▸ **AIM OF THE EXERCISE**: Pull out of the data below the stretch of lines bounded by the one containing "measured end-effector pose" and the one containing "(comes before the", both bounds included, unchanged.
+++ PROVIDED DATA
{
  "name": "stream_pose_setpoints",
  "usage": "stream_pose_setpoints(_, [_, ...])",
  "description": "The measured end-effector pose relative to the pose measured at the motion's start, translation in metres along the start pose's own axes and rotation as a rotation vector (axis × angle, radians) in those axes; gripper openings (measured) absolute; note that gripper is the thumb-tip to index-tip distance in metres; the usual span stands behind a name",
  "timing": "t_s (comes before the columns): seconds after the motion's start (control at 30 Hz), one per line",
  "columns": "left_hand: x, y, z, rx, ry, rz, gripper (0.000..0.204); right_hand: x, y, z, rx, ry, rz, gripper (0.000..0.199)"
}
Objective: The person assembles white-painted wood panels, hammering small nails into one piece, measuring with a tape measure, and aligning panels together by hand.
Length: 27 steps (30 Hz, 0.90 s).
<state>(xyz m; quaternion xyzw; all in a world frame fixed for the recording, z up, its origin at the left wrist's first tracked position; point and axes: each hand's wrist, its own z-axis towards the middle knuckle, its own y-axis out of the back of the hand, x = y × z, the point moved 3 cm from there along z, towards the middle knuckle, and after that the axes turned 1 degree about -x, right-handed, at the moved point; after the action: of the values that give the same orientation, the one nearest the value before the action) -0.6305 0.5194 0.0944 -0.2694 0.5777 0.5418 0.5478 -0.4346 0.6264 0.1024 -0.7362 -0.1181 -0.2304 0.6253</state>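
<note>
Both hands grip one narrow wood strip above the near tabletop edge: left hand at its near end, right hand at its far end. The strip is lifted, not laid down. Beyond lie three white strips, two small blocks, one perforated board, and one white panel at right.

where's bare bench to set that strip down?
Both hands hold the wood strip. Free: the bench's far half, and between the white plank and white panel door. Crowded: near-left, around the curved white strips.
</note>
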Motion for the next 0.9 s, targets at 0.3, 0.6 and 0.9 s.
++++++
▸ **TASK SOLUTION**:
  "description": "The measured end-effector pose relative to the pose measured at the motion's start, translation in metres along the start pose's own axes and rotation as a rotation vector (axis × angle, radians) in those axes; gripper openings (measured) absolute; note that gripper is the thumb-tip to index-tip distance in metres; the usual span stands behind a name",
  "timing": "t_s (comes before the columns): seconds after the motion's start (control at 30 Hz), one per line",

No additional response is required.